DetectNet: Deep Neural Network for Object Detection in DIGITS

jwitsoe · July 28, 2016, 4:19am

Originally published at: https://developer.nvidia.com/blog/detectnet-deep-neural-network-object-detection-digits/

The NVIDIA Deep Learning GPU Training System (DIGITS) puts the power of deep learning in the hands of data scientists and researchers. Using DIGITS you can perform common deep learning tasks such as managing data, defining networks, training several models in parallel, monitoring training performance in real time, and choosing the best model from the…

anon9543728 · September 29, 2016, 8:46am

Could you please explain how do you obtain a receptive field of 555 x 555 pixels and the stride of 16 pixels in the sentence "Using GoogLeNet with it’s final pooling layer removed results in the sliding window application of a CNN with a receptive field of 555 x 555 pixels and a stride of 16 pixels." Thank you

anon23303201 · September 30, 2016, 9:14pm

There is a good explanation of how to calculate the receptive field of the output convolution layer of a network here: http://stackoverflow.com/qu...

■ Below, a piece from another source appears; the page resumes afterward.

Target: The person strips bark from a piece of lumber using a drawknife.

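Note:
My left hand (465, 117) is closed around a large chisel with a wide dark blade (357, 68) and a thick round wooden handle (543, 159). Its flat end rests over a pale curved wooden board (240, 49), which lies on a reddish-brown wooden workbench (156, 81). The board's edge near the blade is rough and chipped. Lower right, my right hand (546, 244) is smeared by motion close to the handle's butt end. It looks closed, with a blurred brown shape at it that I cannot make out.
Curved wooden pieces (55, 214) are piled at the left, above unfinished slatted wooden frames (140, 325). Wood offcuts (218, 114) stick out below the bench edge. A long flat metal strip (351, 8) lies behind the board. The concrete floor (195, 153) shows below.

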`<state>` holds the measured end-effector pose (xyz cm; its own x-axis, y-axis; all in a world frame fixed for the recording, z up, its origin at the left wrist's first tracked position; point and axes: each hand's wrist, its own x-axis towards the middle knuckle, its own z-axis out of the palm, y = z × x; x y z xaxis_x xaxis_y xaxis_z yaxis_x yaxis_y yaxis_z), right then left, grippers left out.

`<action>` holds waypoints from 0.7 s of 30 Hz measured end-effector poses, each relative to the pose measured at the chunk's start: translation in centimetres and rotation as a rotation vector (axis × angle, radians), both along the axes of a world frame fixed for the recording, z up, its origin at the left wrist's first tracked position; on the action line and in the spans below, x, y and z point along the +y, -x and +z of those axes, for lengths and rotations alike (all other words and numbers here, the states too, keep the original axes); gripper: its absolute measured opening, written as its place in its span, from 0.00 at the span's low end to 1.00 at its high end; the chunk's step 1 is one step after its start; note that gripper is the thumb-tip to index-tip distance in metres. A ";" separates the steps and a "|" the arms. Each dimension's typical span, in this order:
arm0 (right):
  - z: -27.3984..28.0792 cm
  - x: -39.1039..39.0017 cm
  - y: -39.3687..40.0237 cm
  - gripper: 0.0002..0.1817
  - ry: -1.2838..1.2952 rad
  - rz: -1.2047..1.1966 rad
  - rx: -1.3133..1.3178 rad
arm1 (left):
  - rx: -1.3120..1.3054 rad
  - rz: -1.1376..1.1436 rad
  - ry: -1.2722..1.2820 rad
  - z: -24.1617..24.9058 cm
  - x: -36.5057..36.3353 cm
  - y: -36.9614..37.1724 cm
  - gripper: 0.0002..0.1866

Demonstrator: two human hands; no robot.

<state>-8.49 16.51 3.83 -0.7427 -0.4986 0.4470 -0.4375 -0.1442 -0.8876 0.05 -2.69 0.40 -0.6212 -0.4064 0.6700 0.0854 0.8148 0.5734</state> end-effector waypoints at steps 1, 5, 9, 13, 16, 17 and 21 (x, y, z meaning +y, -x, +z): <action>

anon49390192 · November 3, 2016, 3:47pm

Do you plan to release a version for custom-sized images, instead of 1248x384 (and for custom sized objects) ?

anon59830129 · November 7, 2016, 10:01pm

Hi Alp, You can modify your image size in network. I usually do this in the network customization window. The image size is inserted into the network both at the beginning and the end.

anon75353715 · November 20, 2016, 1:33pm

Hi Allison, I managed to create a trainingset with 1248x384 images, but this time, I cannot test with images larger than this resolution, it fails to detect. Is it not possible test with larger images, in this system? I was hoping to detect objects in, like 5000x5000 images, but seems not possible?

anon59830129 · November 21, 2016, 4:50pm

Are you getting an error or just no bounding boxes? Are you trying to perform detection with with a network that was trained with 1234x384 and then do detection on 5000x5000 pixel images? If so, you need to change the image dimensions in your network in the customization window. This needs to be done in the labels, transformation, cluster, and mAP layers. I hope this helps.

anon49390192 · November 21, 2016, 5:53pm

Thank you for taking time, I have tried your advice with 5120x256 dimensions. If I dont get you wrong, train_transform, val_transform, cluster, cluster_gt and mAP sections were modified with 5120x256 dimensions but training with new values immediately stopped with out of memory error (dataset is 1248x384 custom images, normally converges well with default values).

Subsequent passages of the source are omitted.